* REQUIRED WORK: Type out all the records again exactly.

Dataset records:
------------------------------------

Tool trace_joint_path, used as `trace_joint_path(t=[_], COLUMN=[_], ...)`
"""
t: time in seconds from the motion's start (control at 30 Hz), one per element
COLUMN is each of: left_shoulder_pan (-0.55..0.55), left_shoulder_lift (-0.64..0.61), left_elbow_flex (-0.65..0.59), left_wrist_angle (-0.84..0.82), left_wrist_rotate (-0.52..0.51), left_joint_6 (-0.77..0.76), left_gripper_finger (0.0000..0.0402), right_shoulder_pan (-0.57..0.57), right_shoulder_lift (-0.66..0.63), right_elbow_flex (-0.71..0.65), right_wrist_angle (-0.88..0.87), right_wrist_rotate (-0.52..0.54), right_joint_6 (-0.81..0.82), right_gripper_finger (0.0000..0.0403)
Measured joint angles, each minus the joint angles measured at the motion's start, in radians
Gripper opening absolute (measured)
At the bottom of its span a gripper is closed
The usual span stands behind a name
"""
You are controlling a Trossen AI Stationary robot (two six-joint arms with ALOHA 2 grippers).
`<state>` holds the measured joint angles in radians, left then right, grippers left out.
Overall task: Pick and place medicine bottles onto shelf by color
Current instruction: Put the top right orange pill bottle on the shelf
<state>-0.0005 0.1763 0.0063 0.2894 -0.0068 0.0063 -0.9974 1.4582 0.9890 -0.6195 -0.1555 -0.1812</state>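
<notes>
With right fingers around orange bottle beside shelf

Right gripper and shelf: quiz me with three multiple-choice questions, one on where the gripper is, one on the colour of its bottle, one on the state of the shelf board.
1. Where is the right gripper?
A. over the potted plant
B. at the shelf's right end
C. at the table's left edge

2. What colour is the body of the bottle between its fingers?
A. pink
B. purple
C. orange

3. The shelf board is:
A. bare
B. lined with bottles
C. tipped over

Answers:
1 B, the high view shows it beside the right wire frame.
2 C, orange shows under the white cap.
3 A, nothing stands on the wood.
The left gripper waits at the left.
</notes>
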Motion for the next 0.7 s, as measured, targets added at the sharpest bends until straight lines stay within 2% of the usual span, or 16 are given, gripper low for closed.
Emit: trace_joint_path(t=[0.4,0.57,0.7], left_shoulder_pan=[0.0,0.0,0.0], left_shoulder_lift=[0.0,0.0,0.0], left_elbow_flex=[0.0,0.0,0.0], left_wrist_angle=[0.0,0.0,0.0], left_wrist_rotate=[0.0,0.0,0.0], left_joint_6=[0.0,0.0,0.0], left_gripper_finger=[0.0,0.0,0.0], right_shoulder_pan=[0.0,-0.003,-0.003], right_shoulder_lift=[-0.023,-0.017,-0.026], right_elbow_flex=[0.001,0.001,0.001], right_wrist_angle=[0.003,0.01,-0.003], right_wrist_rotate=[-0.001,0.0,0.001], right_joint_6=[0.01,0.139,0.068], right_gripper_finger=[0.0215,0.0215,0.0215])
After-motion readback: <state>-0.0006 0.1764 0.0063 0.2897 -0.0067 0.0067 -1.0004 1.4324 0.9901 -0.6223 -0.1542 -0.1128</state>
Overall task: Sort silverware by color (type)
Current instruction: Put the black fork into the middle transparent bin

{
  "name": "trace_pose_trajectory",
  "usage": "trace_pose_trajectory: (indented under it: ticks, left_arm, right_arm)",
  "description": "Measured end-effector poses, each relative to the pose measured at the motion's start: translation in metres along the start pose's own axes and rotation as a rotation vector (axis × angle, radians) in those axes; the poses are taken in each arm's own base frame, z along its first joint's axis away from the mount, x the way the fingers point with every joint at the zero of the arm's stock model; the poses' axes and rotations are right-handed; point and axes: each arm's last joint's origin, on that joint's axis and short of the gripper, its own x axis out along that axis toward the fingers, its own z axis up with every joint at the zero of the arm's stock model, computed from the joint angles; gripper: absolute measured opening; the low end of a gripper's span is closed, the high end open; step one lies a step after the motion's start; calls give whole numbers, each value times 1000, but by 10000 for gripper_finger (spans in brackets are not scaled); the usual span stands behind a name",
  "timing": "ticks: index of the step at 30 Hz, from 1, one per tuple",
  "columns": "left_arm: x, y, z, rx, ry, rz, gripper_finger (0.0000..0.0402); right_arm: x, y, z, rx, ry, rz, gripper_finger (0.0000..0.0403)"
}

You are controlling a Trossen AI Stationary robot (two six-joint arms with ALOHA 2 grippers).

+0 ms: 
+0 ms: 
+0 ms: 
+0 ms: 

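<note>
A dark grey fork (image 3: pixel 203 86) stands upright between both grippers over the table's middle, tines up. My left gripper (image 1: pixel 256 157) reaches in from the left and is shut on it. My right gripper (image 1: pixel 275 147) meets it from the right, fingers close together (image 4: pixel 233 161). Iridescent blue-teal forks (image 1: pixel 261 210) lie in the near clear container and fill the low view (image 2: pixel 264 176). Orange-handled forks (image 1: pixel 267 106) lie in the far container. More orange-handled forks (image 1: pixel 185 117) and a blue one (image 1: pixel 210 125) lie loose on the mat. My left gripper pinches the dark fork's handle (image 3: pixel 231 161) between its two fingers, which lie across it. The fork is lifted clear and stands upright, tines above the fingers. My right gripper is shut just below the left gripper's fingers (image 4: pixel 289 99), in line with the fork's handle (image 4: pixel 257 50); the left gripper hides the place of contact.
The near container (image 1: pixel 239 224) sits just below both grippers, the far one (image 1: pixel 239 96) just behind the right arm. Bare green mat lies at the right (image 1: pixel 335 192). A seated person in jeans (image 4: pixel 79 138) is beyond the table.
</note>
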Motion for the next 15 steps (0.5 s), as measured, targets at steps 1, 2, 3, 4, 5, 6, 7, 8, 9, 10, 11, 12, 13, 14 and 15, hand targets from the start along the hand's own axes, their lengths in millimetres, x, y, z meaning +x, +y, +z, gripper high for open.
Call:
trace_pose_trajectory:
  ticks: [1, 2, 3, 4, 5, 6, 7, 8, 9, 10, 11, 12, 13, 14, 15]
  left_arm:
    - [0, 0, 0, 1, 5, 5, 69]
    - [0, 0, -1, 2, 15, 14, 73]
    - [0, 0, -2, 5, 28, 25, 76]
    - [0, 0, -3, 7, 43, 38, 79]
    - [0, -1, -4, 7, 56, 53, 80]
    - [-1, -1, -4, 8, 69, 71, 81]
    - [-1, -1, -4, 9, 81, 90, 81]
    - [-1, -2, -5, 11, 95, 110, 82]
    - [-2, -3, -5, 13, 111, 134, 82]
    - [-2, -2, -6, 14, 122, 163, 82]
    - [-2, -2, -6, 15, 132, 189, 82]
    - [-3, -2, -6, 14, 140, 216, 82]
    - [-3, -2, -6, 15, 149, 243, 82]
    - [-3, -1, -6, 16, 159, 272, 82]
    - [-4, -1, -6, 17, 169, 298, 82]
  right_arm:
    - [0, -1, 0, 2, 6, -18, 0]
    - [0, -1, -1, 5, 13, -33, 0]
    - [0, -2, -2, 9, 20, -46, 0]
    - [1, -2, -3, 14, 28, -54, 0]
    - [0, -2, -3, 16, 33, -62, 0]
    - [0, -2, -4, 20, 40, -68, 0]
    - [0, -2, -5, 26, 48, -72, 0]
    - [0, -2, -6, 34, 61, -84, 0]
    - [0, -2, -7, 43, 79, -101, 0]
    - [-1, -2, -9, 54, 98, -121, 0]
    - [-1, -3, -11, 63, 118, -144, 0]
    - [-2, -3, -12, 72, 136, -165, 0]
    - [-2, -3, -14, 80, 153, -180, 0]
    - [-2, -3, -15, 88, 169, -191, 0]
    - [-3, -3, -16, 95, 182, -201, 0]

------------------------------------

* RESULT OF THIS TASK:
Tool trace_joint_path, used as `trace_joint_path(t=[_], COLUMN=[_], ...)`
"""
t: time in seconds from the motion's start (control at 30 Hz), one per element
COLUMN is each of: left_shoulder_pan (-0.55..0.55), left_shoulder_lift (-0.64..0.61), left_elbow_flex (-0.65..0.59), left_wrist_angle (-0.84..0.82), left_wrist_rotate (-0.52..0.51), left_joint_6 (-0.77..0.76), left_gripper_finger (0.0000..0.0402), right_shoulder_pan (-0.57..0.57), right_shoulder_lift (-0.66..0.63), right_elbow_flex (-0.71..0.65), right_wrist_angle (-0.88..0.87), right_wrist_rotate (-0.52..0.54), right_joint_6 (-0.81..0.82), right_gripper_finger (0.0000..0.0403)
Measured joint angles, each minus the joint angles measured at the motion's start, in radians
Gripper opening absolute (measured)
At the bottom of its span a gripper is closed
The usual span stands behind a name
"""
You are controlling a Trossen AI Stationary robot (two six-joint arms with ALOHA 2 grippers).
`<state>` holds the measured joint angles in radians, left then right, grippers left out.
Overall task: Pick and place medicine bottles onto shelf by color
Current instruction: Put the top right orange pill bottle on the shelf
<state>-0.0005 0.1763 0.0063 0.2894 -0.0068 0.0063 -0.9974 1.4582 0.9890 -0.6195 -0.1555 -0.1812</state>
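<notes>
With right fingers around orange bottle beside shelf

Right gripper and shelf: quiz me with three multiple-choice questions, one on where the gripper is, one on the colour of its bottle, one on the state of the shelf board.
1. Where is the right gripper?
A. over the potted plant
B. at the shelf's right end
C. at the table's left edge

2. What colour is the body of the bottle between its fingers?
A. pink
B. purple
C. orange

3. The shelf board is:
A. bare
B. lined with bottles
C. tipped over

Answers:
1 B, the high view shows it beside the right wire frame.
2 C, orange shows under the white cap.
3 A, nothing stands on the wood.
The left gripper waits at the left.
</notes>
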Motion for the next 0.7 s, as measured, targets added at the sharpest bends until straight lines stay within 2% of the usual span, or 16 are given, gripper low for closed.
Emit: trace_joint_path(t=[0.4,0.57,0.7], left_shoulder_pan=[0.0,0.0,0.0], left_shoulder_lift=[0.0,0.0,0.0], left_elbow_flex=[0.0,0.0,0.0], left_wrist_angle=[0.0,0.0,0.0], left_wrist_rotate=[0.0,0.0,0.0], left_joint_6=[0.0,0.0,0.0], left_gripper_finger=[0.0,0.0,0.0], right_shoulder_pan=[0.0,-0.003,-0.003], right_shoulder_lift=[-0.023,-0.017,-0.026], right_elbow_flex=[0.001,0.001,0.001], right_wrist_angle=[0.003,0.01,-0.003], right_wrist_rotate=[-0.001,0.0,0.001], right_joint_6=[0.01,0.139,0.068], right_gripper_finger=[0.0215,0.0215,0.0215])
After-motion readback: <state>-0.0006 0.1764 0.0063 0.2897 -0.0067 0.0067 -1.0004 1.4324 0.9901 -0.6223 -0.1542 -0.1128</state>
Overall task: Sort silverware by color (type)
Current instruction: Put the black fork into the middle transparent bin

{
  "name": "trace_pose_trajectory",
  "usage": "trace_pose_trajectory: (indented under it: ticks, left_arm, right_arm)",
  "description": "Measured end-effector poses, each relative to the pose measured at the motion's start: translation in metres along the start pose's own axes and rotation as a rotation vector (axis × angle, radians) in those axes; the poses are taken in each arm's own base frame, z along its first joint's axis away from the mount, x the way the fingers point with every joint at the zero of the arm's stock model; the poses' axes and rotations are right-handed; point and axes: each arm's last joint's origin, on that joint's axis and short of the gripper, its own x axis out along that axis toward the fingers, its own z axis up with every joint at the zero of the arm's stock model, computed from the joint angles; gripper: absolute measured opening; the low end of a gripper's span is closed, the high end open; step one lies a step after the motion's start; calls give whole numbers, each value times 1000, but by 10000 for gripper_finger (spans in brackets are not scaled); the usual span stands behind a name",
  "timing": "ticks: index of the step at 30 Hz, from 1, one per tuple",
  "columns": "left_arm: x, y, z, rx, ry, rz, gripper_finger (0.0000..0.0402); right_arm: x, y, z, rx, ry, rz, gripper_finger (0.0000..0.0403)"
}

You are controlling a Trossen AI Stationary robot (two six-joint arms with ALOHA 2 grippers).

+0 ms: 
+0 ms: 
+0 ms: 
+0 ms: 

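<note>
A dark grey fork (image 3: pixel 203 86) stands upright between both grippers over the table's middle, tines up. My left gripper (image 1: pixel 256 157) reaches in from the left and is shut on it. My right gripper (image 1: pixel 275 147) meets it from the right, fingers close together (image 4: pixel 233 161). Iridescent blue-teal forks (image 1: pixel 261 210) lie in the near clear container and fill the low view (image 2: pixel 264 176). Orange-handled forks (image 1: pixel 267 106) lie in the far container. More orange-handled forks (image 1: pixel 185 117) and a blue one (image 1: pixel 210 125) lie loose on the mat. My left gripper pinches the dark fork's handle (image 3: pixel 231 161) between its two fingers, which lie across it. The fork is lifted clear and stands upright, tines above the fingers. My right gripper is shut just below the left gripper's fingers (image 4: pixel 289 99), in line with the fork's handle (image 4: pixel 257 50); the left gripper hides the place of contact.
The near container (image 1: pixel 239 224) sits just below both grippers, the far one (image 1: pixel 239 96) just behind the right arm. Bare green mat lies at the right (image 1: pixel 335 192). A seated person in jeans (image 4: pixel 79 138) is beyond the table.
</note>
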Motion for the next 15 steps (0.5 s), as measured, targets at steps 1, 2, 3, 4, 5, 6, 7, 8, 9, 10, 11, 12, 13, 14 and 15, hand targets from the start along the hand's own axes, their lengths in millimetres, x, y, z meaning +x, +y, +z, gripper high for open.
Call:
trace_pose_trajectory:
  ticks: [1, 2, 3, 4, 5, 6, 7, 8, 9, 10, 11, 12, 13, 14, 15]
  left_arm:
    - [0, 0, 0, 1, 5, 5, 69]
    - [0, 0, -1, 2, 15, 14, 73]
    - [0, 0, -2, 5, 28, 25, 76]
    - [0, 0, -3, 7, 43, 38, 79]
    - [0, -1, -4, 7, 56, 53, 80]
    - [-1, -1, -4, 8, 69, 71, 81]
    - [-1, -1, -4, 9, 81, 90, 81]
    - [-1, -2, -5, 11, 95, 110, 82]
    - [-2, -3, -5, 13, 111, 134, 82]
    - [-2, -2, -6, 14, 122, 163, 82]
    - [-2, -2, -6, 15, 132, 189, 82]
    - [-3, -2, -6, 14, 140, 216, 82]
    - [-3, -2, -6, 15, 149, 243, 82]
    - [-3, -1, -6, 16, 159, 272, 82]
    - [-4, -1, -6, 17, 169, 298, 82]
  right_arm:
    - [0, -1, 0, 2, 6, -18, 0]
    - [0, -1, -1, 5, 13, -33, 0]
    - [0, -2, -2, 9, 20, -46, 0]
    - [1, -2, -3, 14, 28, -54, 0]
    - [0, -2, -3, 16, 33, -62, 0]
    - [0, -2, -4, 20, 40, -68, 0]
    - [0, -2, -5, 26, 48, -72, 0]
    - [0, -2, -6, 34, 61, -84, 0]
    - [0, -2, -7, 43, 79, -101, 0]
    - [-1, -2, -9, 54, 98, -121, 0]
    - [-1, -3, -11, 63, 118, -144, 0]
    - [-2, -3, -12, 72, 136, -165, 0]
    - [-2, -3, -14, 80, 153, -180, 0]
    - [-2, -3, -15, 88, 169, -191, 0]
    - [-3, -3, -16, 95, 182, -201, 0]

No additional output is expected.